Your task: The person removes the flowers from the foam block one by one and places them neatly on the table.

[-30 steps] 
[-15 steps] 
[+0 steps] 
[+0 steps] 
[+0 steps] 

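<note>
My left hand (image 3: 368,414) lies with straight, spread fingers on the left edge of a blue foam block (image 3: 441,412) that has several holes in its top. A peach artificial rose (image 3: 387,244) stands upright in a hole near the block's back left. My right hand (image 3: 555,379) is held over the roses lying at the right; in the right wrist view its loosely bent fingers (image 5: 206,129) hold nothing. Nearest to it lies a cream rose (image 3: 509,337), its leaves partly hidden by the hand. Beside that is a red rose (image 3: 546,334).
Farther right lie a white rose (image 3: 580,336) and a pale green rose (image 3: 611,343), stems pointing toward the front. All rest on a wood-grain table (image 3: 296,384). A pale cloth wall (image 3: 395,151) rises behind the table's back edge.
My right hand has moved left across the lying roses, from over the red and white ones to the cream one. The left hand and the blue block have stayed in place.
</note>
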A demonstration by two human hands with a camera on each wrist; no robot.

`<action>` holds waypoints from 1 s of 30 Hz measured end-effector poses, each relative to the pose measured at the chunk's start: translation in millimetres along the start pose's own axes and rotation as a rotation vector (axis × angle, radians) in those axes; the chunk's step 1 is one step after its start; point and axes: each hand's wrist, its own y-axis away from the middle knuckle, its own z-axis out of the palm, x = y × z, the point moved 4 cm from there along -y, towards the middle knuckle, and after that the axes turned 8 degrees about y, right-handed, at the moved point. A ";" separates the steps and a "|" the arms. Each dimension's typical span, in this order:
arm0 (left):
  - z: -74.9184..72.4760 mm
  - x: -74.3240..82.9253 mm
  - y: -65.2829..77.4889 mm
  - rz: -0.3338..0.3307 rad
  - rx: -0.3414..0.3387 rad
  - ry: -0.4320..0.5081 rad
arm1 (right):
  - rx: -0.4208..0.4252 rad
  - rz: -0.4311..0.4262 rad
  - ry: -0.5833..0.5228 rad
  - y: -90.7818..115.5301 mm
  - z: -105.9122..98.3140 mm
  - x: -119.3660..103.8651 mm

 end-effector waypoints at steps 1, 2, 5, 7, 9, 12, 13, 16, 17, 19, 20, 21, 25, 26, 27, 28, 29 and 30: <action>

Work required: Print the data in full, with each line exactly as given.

Answer space:
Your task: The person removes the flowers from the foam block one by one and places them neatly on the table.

[-30 steps] 
[-15 steps] 
[+0 steps] 
[+0 steps] 
[+0 steps] 

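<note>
My left hand (image 3: 368,414) lies with straight, spread fingers on the left edge of a blue foam block (image 3: 441,412) that has several holes in its top. A peach artificial rose (image 3: 387,244) stands upright in a hole near the block's back left. My right hand (image 3: 555,379) is held over the roses lying at the right; in the right wrist view its loosely bent fingers (image 5: 206,129) hold nothing. Nearest to it lies a cream rose (image 3: 509,337), its leaves partly hidden by the hand. Beside that is a red rose (image 3: 546,334).
Farther right lie a white rose (image 3: 580,336) and a pale green rose (image 3: 611,343), stems pointing toward the front. All rest on a wood-grain table (image 3: 296,384). A pale cloth wall (image 3: 395,151) rises behind the table's back edge.
My right hand has moved left across the lying roses, from over the red and white ones to the cream one. The left hand and the blue block have stayed in place.
</note>
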A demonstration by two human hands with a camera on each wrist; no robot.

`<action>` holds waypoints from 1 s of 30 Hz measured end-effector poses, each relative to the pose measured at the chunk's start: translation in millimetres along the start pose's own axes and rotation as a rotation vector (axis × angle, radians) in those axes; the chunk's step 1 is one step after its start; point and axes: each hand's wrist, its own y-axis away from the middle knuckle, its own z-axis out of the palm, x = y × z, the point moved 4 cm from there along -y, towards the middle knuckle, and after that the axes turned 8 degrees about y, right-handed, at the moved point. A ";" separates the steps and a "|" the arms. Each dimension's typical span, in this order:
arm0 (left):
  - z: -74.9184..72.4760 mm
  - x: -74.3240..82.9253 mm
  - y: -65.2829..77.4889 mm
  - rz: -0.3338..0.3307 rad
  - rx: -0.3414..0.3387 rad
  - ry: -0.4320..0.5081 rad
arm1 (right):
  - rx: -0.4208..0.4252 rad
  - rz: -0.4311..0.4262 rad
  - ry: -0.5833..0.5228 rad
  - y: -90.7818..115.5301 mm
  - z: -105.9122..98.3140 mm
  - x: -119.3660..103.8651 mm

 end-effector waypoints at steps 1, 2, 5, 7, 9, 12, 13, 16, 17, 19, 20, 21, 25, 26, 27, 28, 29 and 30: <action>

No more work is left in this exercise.